Evolution has some very interesting ways to increase chances of survival. Still most of the species that ever lived are extinct today. Those alive have beaten great odds.
Viruses are the enigma of evolution. Are they just chemicals, or living?
> Viruses are the enigma of evolution. Are they just chemicals, or living?
Biology is full of edge cases like this. For a few more examples, google "species problem". Human beings often like to classify things into discrete groups, but that doesn't necessarily map onto the natural world all that well.
I seem to recall this being the reason the sexual reproduction definition of species is considered problematic. It's a convenient definition for animals but breaks down for most other things, and even the animal kingdom has some funky edge cases, like the https://en.wikipedia.org/wiki/Zebroid.

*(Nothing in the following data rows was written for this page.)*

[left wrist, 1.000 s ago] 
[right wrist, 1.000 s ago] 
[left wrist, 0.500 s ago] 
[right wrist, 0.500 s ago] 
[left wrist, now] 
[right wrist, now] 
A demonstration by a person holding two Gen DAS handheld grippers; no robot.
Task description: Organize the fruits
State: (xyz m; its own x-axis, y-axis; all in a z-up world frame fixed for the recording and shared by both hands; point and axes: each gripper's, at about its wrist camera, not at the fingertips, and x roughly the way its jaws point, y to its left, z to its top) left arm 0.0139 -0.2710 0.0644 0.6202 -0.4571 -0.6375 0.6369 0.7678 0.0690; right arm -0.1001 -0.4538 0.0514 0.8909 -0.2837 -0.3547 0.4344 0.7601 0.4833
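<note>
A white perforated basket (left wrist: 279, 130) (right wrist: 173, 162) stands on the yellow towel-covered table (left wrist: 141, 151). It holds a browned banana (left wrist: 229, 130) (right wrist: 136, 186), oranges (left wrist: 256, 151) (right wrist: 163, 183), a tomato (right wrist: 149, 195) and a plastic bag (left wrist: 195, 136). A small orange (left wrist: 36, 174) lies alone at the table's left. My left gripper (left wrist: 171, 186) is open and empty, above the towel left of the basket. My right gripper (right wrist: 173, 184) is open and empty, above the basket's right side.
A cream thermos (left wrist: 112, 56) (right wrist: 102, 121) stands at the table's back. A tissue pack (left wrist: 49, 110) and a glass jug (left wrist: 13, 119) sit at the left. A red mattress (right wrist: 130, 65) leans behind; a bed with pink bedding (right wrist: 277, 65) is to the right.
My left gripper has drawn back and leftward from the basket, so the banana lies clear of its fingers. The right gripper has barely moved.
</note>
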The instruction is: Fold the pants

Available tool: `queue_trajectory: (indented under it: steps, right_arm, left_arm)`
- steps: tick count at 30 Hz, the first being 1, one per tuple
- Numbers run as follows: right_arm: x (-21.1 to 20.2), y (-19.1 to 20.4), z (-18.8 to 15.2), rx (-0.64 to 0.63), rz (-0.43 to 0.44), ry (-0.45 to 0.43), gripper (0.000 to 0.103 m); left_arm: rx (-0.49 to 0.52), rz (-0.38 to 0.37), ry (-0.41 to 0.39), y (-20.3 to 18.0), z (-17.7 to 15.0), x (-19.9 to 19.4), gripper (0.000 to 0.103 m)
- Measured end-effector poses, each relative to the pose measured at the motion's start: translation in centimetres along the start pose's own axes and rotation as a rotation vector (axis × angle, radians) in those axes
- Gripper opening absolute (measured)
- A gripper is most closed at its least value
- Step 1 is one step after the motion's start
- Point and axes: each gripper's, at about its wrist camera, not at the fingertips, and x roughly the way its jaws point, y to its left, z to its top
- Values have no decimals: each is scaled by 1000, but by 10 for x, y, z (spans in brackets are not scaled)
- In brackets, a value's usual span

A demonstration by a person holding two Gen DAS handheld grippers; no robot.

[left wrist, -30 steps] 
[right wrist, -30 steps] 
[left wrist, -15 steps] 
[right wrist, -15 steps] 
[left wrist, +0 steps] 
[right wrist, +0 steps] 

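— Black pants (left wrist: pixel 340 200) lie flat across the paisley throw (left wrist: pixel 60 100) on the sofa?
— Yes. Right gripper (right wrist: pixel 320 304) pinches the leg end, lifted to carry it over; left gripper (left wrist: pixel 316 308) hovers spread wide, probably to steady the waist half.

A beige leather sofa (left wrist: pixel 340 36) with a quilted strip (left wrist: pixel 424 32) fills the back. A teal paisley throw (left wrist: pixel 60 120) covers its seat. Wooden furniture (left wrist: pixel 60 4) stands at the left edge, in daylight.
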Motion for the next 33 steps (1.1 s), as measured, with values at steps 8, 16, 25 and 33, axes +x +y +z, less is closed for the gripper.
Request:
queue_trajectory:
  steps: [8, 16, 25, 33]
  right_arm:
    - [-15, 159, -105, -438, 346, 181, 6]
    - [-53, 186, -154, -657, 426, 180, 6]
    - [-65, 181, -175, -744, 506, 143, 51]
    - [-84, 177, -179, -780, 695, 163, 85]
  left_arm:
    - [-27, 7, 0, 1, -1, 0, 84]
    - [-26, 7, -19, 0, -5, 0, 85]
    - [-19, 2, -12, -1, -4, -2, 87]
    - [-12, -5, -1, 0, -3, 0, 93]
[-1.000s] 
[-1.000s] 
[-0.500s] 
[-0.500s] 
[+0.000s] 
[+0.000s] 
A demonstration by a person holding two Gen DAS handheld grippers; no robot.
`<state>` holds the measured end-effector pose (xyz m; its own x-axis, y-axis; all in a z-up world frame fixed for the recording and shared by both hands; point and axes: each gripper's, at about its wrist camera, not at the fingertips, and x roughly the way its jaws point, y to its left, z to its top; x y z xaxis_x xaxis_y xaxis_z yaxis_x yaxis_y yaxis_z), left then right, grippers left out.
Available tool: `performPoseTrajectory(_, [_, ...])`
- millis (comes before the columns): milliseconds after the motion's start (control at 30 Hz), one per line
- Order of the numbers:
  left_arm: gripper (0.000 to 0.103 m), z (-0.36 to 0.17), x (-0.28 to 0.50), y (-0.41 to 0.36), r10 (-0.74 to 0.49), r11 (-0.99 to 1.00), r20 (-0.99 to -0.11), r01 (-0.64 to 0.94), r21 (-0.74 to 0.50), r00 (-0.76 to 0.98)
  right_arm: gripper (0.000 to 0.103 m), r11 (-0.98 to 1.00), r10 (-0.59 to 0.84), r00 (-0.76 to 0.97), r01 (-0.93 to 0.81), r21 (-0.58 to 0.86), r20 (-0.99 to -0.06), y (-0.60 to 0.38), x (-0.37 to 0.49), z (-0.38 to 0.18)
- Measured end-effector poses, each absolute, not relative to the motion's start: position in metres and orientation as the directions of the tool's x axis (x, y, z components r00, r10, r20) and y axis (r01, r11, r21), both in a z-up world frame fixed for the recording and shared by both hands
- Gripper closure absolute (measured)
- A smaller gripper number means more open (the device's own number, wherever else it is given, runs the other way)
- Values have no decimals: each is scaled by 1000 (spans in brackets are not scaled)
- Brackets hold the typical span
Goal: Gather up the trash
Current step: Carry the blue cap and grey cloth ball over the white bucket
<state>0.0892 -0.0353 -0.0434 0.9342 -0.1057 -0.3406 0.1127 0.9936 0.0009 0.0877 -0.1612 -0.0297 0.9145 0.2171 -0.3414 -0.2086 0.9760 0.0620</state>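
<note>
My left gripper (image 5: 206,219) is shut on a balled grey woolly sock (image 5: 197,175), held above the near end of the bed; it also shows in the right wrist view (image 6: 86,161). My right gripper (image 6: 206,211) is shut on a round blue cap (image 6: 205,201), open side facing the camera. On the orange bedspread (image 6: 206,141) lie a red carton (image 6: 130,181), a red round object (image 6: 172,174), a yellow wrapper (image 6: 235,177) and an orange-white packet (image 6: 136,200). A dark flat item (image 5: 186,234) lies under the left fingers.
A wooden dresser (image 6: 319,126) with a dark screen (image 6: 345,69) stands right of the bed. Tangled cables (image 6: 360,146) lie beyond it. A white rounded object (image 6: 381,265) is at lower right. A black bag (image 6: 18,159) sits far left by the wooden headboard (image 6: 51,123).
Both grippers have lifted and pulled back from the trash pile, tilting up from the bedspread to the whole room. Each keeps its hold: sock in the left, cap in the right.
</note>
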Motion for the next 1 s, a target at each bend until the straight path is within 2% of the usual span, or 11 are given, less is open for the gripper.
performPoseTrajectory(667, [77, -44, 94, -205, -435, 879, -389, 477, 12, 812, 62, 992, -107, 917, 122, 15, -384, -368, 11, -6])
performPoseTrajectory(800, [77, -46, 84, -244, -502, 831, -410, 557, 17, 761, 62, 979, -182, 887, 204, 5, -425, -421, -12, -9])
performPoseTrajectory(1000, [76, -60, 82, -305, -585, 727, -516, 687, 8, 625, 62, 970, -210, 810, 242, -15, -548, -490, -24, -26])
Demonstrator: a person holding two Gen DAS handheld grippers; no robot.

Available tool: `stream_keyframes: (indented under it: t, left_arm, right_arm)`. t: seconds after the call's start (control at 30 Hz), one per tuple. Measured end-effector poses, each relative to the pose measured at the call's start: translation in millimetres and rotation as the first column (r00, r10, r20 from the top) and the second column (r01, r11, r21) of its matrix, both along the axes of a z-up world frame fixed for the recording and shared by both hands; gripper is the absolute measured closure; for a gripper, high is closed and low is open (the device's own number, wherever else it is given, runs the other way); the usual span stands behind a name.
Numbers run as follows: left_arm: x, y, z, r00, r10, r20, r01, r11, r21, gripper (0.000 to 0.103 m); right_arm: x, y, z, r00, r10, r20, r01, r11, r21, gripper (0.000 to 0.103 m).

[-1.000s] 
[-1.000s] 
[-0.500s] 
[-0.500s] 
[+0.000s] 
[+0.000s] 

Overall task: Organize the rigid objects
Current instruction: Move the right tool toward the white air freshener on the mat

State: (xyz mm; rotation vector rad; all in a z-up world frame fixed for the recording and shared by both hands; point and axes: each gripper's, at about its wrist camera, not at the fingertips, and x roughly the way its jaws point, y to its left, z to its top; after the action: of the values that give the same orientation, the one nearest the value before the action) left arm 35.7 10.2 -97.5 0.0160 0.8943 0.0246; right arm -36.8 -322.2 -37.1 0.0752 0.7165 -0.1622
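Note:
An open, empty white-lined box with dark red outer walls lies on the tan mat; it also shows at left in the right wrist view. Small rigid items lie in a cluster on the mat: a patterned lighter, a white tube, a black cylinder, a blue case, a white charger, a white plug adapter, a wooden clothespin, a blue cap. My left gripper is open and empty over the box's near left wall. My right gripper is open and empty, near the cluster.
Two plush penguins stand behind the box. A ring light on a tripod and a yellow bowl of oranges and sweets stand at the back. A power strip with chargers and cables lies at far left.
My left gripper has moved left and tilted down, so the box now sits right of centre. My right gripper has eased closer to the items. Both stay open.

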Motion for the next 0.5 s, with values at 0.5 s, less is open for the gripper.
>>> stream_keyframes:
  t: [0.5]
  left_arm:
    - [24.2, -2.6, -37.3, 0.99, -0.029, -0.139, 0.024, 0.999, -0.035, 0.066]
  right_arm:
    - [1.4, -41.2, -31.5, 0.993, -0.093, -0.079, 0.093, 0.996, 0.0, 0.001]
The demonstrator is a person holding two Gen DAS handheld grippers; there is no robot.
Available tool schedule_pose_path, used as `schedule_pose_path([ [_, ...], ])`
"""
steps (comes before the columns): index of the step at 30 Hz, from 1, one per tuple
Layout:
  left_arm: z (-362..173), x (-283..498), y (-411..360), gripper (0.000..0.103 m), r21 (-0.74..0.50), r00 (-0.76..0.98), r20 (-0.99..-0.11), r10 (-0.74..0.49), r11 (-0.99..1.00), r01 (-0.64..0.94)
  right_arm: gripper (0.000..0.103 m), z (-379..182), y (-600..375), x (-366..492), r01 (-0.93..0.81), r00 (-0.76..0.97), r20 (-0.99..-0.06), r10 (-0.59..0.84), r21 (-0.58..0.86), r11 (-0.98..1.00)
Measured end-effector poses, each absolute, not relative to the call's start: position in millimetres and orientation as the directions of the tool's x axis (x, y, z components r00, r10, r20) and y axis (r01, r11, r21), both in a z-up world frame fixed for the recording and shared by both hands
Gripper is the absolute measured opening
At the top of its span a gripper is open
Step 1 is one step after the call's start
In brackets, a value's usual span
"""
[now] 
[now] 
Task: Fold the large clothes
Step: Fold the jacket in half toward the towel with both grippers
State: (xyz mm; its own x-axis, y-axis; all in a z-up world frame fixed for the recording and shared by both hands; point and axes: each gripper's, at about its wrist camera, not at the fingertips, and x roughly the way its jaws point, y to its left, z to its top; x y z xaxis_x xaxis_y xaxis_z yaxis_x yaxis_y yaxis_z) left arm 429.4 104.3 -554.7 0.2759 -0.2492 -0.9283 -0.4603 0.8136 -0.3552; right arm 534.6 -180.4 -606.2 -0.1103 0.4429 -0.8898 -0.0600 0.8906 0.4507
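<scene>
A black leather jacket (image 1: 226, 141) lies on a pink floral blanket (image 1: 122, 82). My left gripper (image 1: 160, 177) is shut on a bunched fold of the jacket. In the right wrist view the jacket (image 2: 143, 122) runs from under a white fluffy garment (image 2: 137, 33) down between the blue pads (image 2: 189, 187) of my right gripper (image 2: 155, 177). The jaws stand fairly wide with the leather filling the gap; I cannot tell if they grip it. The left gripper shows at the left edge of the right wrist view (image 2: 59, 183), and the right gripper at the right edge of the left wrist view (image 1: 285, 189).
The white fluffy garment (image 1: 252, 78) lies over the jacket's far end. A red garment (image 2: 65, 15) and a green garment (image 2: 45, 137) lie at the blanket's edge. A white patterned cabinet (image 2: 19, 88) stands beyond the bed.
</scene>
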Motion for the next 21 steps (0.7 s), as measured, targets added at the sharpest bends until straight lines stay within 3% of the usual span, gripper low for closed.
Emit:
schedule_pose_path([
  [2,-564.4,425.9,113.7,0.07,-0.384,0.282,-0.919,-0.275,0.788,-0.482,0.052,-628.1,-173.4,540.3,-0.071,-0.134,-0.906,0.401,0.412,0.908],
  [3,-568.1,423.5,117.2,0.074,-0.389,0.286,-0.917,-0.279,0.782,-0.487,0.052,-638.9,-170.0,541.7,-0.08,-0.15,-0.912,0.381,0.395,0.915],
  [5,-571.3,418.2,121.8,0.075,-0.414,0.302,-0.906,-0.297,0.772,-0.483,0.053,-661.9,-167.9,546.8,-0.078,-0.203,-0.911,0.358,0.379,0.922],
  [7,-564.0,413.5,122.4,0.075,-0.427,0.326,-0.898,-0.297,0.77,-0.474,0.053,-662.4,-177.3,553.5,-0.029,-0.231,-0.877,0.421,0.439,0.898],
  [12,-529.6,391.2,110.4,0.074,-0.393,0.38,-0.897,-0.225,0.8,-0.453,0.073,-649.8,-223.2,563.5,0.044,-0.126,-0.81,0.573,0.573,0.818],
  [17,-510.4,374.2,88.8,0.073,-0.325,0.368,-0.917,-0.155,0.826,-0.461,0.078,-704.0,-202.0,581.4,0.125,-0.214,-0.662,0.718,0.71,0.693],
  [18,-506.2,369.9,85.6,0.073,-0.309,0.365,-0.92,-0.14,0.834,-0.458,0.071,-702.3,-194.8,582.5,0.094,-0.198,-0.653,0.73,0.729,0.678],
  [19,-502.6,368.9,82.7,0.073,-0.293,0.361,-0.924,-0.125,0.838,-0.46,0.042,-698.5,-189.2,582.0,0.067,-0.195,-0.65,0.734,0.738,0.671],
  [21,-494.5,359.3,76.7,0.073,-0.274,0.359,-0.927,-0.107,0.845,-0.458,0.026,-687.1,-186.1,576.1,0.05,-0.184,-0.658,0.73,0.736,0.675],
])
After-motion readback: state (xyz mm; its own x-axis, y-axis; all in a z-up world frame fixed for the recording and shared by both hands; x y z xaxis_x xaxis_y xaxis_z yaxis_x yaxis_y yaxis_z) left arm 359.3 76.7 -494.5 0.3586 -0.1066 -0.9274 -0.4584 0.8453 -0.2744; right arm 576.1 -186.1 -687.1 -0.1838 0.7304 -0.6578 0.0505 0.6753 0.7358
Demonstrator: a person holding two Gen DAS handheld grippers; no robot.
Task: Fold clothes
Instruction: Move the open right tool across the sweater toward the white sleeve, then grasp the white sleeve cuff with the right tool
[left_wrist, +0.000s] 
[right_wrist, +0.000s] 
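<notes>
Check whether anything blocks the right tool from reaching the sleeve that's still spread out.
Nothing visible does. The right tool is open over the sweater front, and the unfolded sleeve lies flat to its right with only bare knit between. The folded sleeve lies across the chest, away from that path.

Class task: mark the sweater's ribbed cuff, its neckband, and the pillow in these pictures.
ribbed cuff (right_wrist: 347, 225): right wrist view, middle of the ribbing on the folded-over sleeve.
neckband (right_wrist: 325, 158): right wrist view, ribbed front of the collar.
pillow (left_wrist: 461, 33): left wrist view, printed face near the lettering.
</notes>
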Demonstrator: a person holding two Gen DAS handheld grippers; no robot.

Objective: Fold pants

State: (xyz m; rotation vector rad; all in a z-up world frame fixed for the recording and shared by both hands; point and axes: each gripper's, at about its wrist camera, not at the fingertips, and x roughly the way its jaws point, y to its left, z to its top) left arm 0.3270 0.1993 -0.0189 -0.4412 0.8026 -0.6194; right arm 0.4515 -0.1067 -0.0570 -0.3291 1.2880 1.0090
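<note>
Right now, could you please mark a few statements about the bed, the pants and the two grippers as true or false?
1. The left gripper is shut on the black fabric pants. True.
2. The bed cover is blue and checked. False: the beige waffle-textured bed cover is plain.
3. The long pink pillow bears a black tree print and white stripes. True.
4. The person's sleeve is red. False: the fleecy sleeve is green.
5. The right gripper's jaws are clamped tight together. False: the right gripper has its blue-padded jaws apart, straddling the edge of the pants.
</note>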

There was a chicken breeder who noticed that some of his birds were getting tumors and he brought them to Rous, who exposed healthy bird cells to an extract of the tumor. He was able to figure out that in this case cancer was being transmitted by a virus. Later analysis showed that the virus itself doesn't cause cancer, but that this particular strain was "lucky" and picked up an oncogene (basically took a normal tyrosine kinase gene that is involved in the cell cycle from a chicken and incorporated it into the virus, making cell replication more rapid).
This happens all the time with retroviruses in the wild. I find it interesting because the key to the virus' ability to cause tumors actually lies in using the normal cells' own machinery. Sort of like uncovering an ancient archeological site and decoding a text only to see it is about your civilization!